A couple of years ago, the New England Journal of Medicine published a study done by a Harvard-affiliated research team. The study found that when a patient is referred to a palliative care team at the time of diagnosis rather than later, the patient is more likely to experience an improvement of both quality of life and survival. “The big innovation in the cancer world is early referral,” explains Dr. Fassbender. “Up until now, the average time of referral is somewhere around six to eight weeks before death. That means that you’ve got patients and families caught in a terrible state: they’re told by oncologists that there’s nothing that can be done, but they’re not symptomatic enough to refer to palliative care.”
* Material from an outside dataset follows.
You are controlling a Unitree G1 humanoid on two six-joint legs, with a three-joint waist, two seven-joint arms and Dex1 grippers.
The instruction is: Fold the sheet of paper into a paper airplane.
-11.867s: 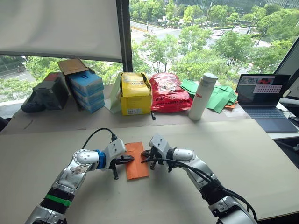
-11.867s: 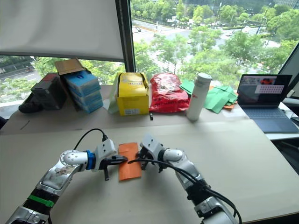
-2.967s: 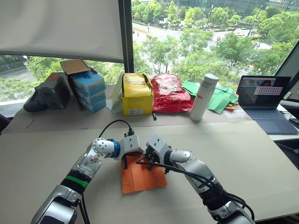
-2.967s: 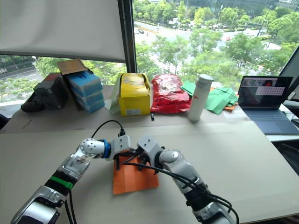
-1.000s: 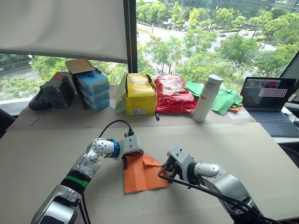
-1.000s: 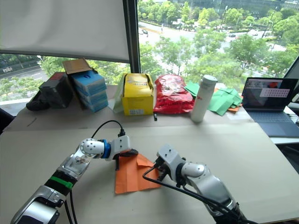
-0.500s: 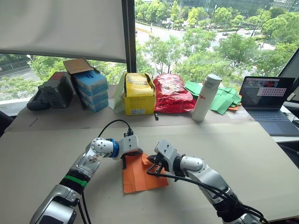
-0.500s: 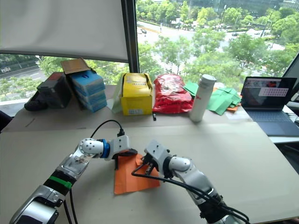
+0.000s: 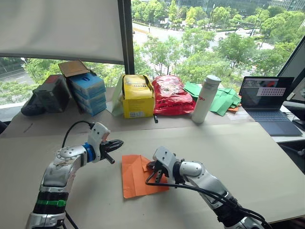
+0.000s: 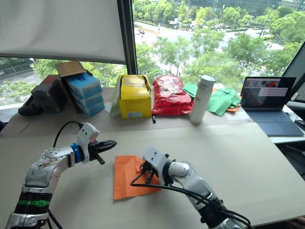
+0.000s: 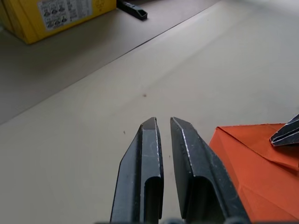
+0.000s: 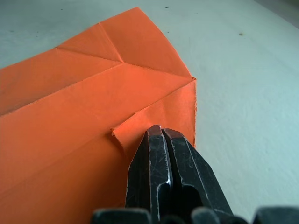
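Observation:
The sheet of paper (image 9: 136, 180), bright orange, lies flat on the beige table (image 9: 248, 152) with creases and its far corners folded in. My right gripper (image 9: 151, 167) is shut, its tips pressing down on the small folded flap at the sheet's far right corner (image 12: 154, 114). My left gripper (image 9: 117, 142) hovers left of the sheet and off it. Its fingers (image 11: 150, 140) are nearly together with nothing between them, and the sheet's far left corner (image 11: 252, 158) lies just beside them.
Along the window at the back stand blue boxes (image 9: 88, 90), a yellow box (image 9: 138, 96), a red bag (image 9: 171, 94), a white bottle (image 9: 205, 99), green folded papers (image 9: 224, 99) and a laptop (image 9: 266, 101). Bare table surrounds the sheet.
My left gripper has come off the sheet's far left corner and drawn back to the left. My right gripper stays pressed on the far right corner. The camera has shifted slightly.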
The study was based on a randomized control group for lung cancer patients in which the treatment group received an early palliative care consult and a monthly visit with a palliative physician and nurse. “The survival benefit was close to three months,” Dr. Fassbender continues, “and that blew the socks off of everyone.”
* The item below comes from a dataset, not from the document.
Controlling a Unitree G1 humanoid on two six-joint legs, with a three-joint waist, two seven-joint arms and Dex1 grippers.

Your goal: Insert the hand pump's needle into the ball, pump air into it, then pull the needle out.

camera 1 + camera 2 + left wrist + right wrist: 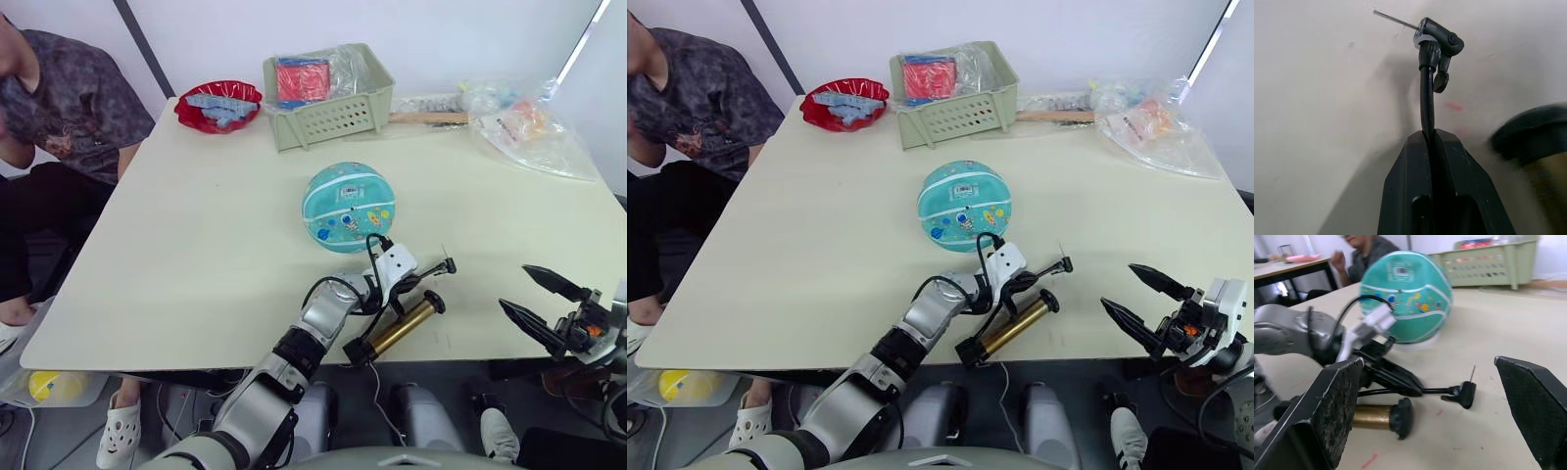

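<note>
The teal ball with white seams rests mid-table, its barcode label facing up. In front of it lies the hand pump, a brass cylinder with black ends, near the table's front edge. My left gripper is shut on the pump's thin black hose, just behind the black fitting. The needle sticks out of that fitting, to the right of the ball and apart from it. My right gripper hangs open off the table's front right, fingers spread wide and empty.
A green basket with packaged items and a red bowl stand at the back. Clear plastic bags and a wooden stick lie at the back right. A person sits at the table's left side.
</note>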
The results were, in fact, so astounding that the study was published with no other proof. “The New England Journal of Medicine article got a lot of people thinking,” says Dr. Baracos. “A lot of people are starting to ask the same questions so the next crop of results will potentially confirm the [study’s] results and come out with some new clinical practice guidelines about when to bring in the palliative care team.”
Alberta has nothing to worry about when keeping up to the latest palliative care innovations. “Edmonton and Calgary have led and have been recognized worldwide as leaders, I would argue that you could almost title this article, ‘Much Ado About Nothing,’” Dr. Fassbender claims. “Because at the end of the day, many of those new best practices are already in place. So having an innovative, co-ordinated program? Well, we invented that.”
Food for Thought
Dr. Baracos’s pet project as chair of Alberta Cancer Foundation’s Palliative Medicine branch is what she calls “Wasting.” (see Leap’s article in Fall 2012). Wasting is when someone who’s developed a serious illness wastes away to skin and bones.
In her research, she has found that people suffering from cancer find the taste and smell of food disgusting. She says that humans are motivated to eat by the appearance, smell and taste of food. “You go to a buffet,” she says, “you try everything. Why is that?” She goes on to explain that part of the evolution of humans is to be interested in trying lots of different foods. Unfortunately, for many cancer patients, participating in this behaviour can make them physically ill.
Dr. Baracos and her team have published a Phase 2 randomized clinical trial about this issue. The drug is called Marinol and it has proven to improve appetite and enjoyment of food. Recently, an international pharmaceutical company has expressed interest in conducting a Phase 3 clinical trial based on Dr. Baracos’s findings.
Marinol contains THC, the same active ingredient as marijuana; it’s a purified drug that’s been around for a long time, but has not been approved for this reason as of yet. “It acts on the brain where appetite is regulated and turns on or activates the sensation of the desire to eat which is motivated by the sight, taste and smell of food,” Dr. Baracos says. Basically, it gives cancer patients the munchies – a premise that was also found to be valid in a study at the U of A by associate professor Dr. Wendy Wismer, who found 64 per cent of the cannabis group reported increased appetite, 73 per cent said they had increased appreciation of food and 55 per cent said the medication made food taste better.